**WHAT YOU WILL DO**
Only those lines running from the start of the listing below through the line that holds "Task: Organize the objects" are to be written out, exactly and in full.

**DATASET EXTRACT**
---

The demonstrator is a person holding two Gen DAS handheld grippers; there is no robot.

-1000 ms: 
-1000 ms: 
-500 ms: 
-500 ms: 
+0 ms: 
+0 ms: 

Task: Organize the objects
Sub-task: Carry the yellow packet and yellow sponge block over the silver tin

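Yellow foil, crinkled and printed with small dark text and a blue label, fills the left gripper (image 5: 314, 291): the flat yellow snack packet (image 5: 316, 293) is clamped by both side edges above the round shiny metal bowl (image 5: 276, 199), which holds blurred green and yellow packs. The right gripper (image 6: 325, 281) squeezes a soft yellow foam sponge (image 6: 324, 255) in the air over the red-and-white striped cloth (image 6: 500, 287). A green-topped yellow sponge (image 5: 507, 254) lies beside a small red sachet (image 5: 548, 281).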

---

**SOLUTION**
The demonstrator is a person holding two Gen DAS handheld grippers; there is no robot.

-1000 ms: 
-1000 ms: 
-500 ms: 
-500 ms: 
+0 ms: 
+0 ms: 

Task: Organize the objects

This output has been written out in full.